#### WHAT TO PRODUCE:
In the data below, find each line that contains the word "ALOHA" and copy it.

[Stored data]
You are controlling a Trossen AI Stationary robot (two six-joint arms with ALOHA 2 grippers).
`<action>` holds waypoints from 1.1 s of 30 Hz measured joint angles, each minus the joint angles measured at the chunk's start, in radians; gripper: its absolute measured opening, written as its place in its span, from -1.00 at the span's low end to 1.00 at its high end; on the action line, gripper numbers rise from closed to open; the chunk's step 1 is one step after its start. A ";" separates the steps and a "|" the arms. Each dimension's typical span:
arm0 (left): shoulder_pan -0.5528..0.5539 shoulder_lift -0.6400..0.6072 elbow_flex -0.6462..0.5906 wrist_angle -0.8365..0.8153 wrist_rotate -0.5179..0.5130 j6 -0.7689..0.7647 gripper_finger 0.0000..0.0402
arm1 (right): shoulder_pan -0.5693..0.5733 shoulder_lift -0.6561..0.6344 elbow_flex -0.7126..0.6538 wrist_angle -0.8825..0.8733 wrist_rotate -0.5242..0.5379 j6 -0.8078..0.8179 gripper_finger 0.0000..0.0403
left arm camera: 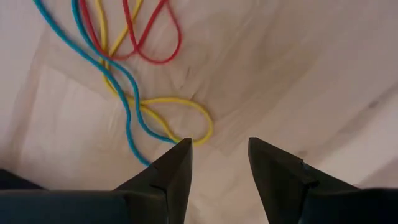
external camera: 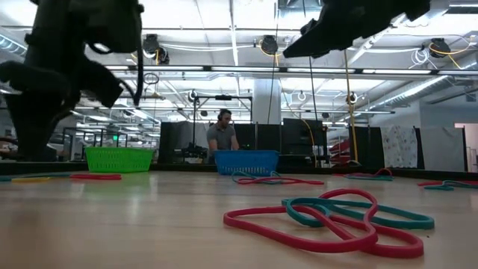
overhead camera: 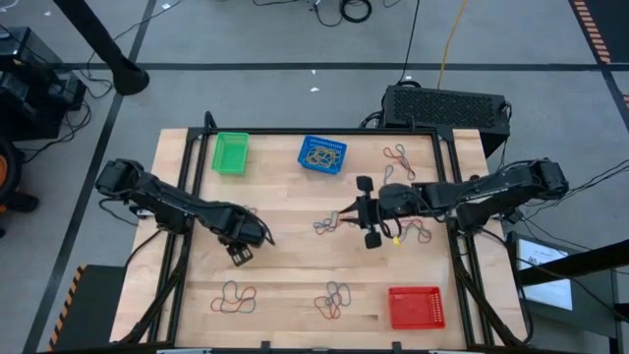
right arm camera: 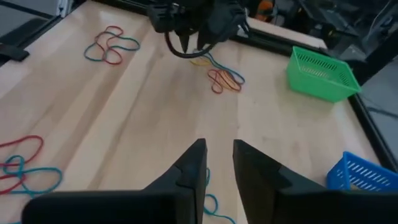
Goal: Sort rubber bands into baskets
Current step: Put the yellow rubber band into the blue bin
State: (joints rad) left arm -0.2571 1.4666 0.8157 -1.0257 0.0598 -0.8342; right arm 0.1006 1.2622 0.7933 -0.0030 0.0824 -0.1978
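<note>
Rubber bands lie in small heaps on the wooden table: one in the middle, one far right, two near the front. The green basket and the blue basket, which holds bands, stand at the far edge. The red basket stands near right. My left gripper points down, open, over a heap of yellow, blue and red bands at the table's left. My right gripper hangs above the table's middle, slanting toward the left, its fingers narrowly apart with nothing between the tips.
A black vented box stands behind the table's far right corner. Black frame rails run along the table's sides. A red and teal heap lies close to the front edge. A person sits in the room beyond.
</note>
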 joint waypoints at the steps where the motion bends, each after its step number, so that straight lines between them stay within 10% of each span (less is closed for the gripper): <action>1: -0.004 0.000 -0.014 0.006 0.002 -0.006 -0.18 | -0.015 0.005 0.000 0.001 -0.017 0.000 -0.65; 26: 0.051 -0.002 -0.167 0.195 0.045 0.149 -0.21 | -0.135 0.056 0.000 0.029 -0.115 0.033 -0.65; 33: 0.113 -0.001 -0.168 0.190 0.074 0.242 -0.72 | -0.134 0.056 0.000 0.025 -0.115 0.055 -0.65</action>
State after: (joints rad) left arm -0.1443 1.4657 0.6479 -0.8356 0.1342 -0.5925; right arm -0.0338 1.3182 0.7933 0.0223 -0.0326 -0.1432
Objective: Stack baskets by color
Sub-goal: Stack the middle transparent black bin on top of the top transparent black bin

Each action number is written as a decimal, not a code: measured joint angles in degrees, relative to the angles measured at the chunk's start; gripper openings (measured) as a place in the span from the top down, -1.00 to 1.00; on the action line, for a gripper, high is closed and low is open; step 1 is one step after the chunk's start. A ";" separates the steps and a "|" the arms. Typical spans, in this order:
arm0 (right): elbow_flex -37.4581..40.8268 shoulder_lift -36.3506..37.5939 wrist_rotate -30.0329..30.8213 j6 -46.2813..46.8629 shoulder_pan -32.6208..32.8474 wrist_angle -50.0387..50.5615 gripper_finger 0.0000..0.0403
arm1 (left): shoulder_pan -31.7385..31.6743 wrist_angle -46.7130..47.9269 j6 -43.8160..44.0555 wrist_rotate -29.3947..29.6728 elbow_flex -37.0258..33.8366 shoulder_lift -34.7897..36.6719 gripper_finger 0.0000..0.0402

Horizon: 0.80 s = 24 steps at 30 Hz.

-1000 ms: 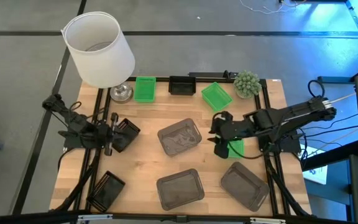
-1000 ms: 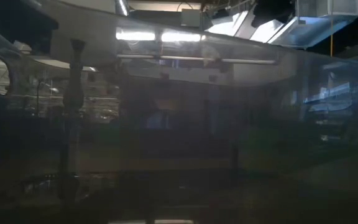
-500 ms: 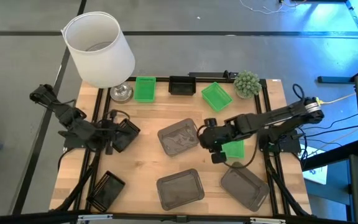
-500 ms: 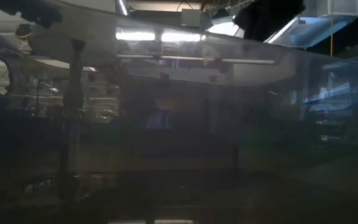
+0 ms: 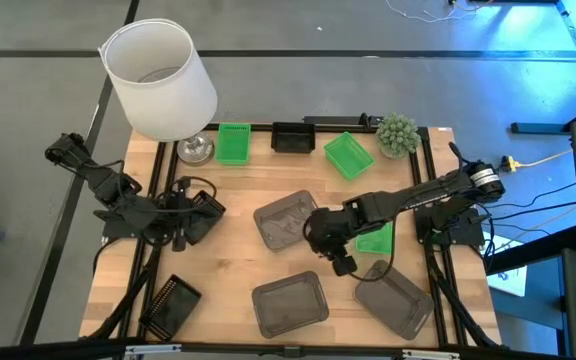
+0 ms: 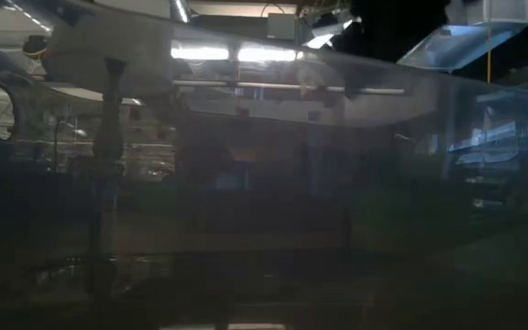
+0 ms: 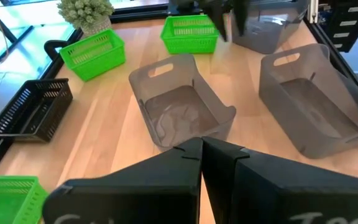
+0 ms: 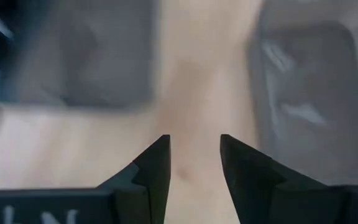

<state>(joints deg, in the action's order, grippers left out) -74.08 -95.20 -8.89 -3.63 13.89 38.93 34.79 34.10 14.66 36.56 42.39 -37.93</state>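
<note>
Eight baskets lie on the table. Green: one upright basket at the far edge; one tilted basket further right along that edge; one partly hidden under the right arm. Black: one between the two far green baskets; one at the left side; one at the near left corner. Translucent grey: one at centre, two at the near edge, all open side up, well apart.
</note>
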 joint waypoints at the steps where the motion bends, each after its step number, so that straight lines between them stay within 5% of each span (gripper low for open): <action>1: 0.00 0.06 -1.58 1.69 0.00 -2.23 0.31 | 0.00 0.00 0.00 0.00 0.00 -0.01 1.00; 10: 0.00 -3.31 -4.28 13.80 2.31 -9.14 0.31 | 0.00 0.18 -0.06 0.02 0.00 0.00 1.00; 24: 0.02 -9.57 1.76 13.81 5.88 -11.40 0.31 | 0.02 0.20 -1.71 -0.71 0.00 0.00 1.00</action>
<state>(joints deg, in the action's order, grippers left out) -74.06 -104.77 -7.14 10.18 19.77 27.53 34.81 34.30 12.94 35.85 42.39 -37.93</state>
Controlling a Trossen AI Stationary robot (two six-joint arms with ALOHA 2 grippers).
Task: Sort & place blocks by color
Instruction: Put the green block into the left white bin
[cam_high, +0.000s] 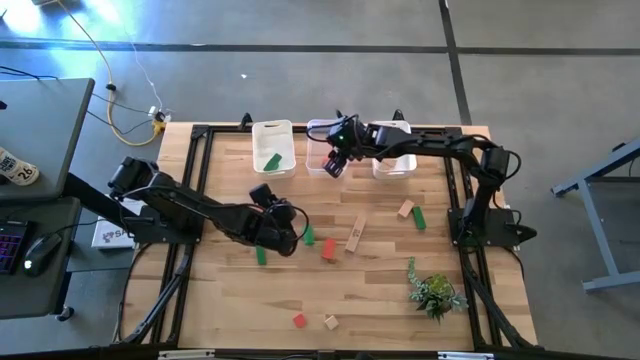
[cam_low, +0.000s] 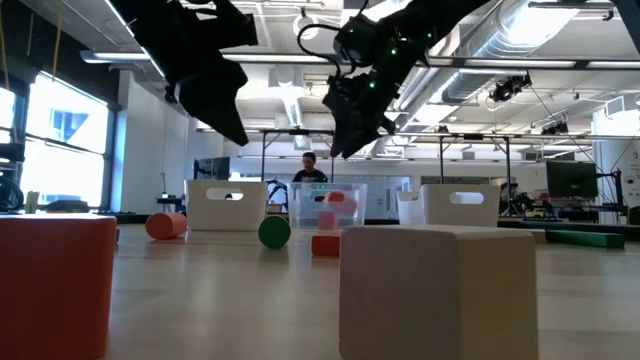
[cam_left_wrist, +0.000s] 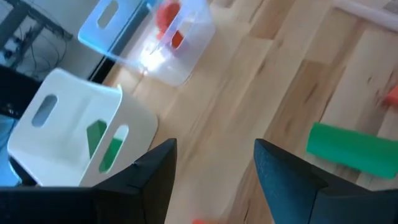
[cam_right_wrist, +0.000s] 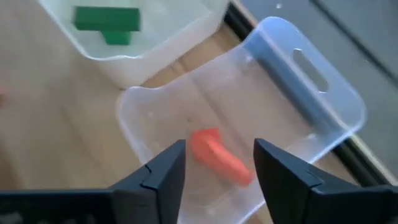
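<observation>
Right gripper (cam_high: 334, 166) is hovering over the clear middle bin (cam_right_wrist: 323, 118) at the far edge, fingers apart with nothing between them. A red block (cam_right_wrist: 219, 155) is showing in that bin right below the jaws, so this reads as a red drop-off just finishing.

Left gripper (cam_high: 287, 240) is hanging low over mid-table, fingers apart and empty, with a green block (cam_left_wrist: 352, 146) lying just beside it. Looks like it's lining up a green pick.

The white bin on the left (cam_high: 273, 146) is holding green pieces (cam_right_wrist: 107, 18); another white bin (cam_high: 396, 163) is sitting just right of the clear one.

Loose blocks remaining on the table (cam_high: 220, 300): greens and a red near the left gripper, a tan bar (cam_high: 356, 233) mid-table, a tan and a green further right, and a red and a tan by the near edge.

Next: right arm needs to lift clear of the bin wall before swinging back. Left needs to centre on the green, close, then carry it to the far-left bin.

Room: open wood on the left and near side. The plant (cam_high: 435, 293) is crowding the near right corner. The bins are sitting tight together, so drops need care.
</observation>
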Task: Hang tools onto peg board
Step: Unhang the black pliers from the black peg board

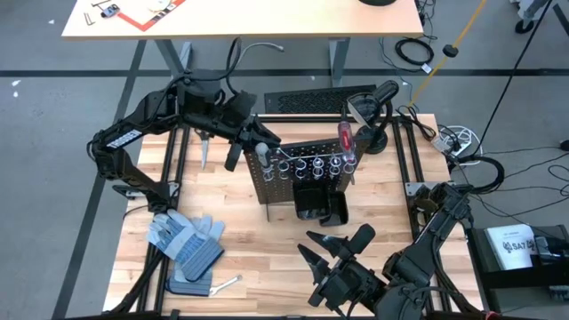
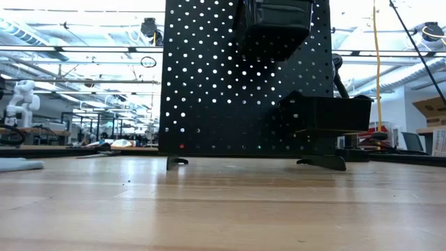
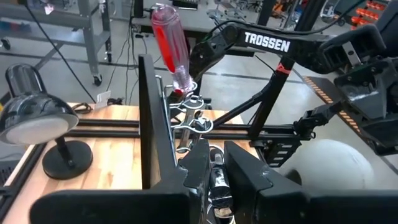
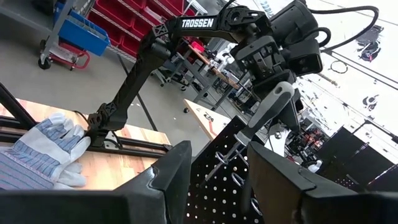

#### FINISHED EXERCISE:
You are controlling a Trossen AI Stationary robot (two six-joint arms with ALOHA 2 grippers).
Controlling a Trossen AI Stationary robot (two six-joint arms with ALOHA 2 grippers).

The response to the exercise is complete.